-- Collected material follows --

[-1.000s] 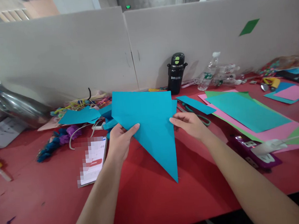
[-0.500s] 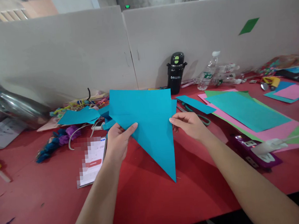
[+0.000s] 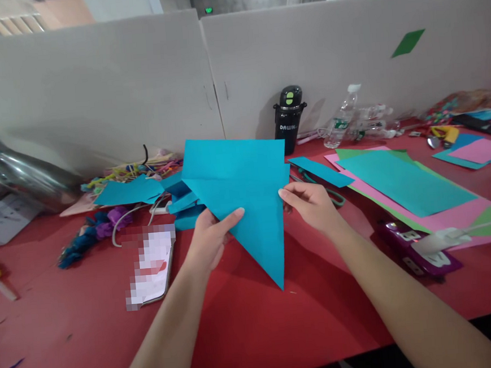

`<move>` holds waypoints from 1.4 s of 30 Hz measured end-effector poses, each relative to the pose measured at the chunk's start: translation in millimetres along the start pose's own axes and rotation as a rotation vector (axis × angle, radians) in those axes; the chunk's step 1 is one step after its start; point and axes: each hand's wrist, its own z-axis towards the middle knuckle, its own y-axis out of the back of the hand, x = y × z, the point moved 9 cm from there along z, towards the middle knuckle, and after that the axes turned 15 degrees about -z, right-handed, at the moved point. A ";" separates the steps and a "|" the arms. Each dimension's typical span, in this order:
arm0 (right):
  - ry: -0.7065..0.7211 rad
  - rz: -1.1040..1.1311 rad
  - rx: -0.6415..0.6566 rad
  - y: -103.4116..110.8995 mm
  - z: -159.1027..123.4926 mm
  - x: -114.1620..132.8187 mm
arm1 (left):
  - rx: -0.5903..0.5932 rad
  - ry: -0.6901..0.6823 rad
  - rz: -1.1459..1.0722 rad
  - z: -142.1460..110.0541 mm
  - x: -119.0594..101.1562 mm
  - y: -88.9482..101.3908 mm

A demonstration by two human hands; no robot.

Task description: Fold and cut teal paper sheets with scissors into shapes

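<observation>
A sheet of blue paper [image 3: 245,178], folded along a slant so that it narrows to a point at the bottom, is held up above the red table [image 3: 249,337]. My left hand [image 3: 211,237] grips its slanted left edge, thumb on the front and the other fingers behind, mostly hidden. On the right edge, my right hand [image 3: 308,201] pinches the paper between thumb and fingers. Behind the sheet's left side lie folded blue paper pieces [image 3: 185,206]. A phone [image 3: 156,265] lies left of my left hand, its screen partly pixelated.
A black bottle [image 3: 290,121] and a clear plastic bottle [image 3: 342,117] stand by the white partition [image 3: 94,94]. Coloured paper sheets [image 3: 407,180] and a purple power strip [image 3: 416,250] lie on the right. At the far left is a metal jug [image 3: 32,172].
The paper's lower tip has risen slightly and shifted left, while its top edge has moved a little right. My left hand has slid right and slightly down along the slanted edge.
</observation>
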 end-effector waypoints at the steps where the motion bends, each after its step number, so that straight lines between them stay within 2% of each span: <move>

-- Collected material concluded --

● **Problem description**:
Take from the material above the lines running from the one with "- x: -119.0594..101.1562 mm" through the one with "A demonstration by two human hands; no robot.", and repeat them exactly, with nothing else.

● **Result of this exercise**:
  - x: -119.0594..101.1562 mm
  - y: -88.9482..101.3908 mm

A demonstration by two human hands; no robot.

No further output is required for this answer.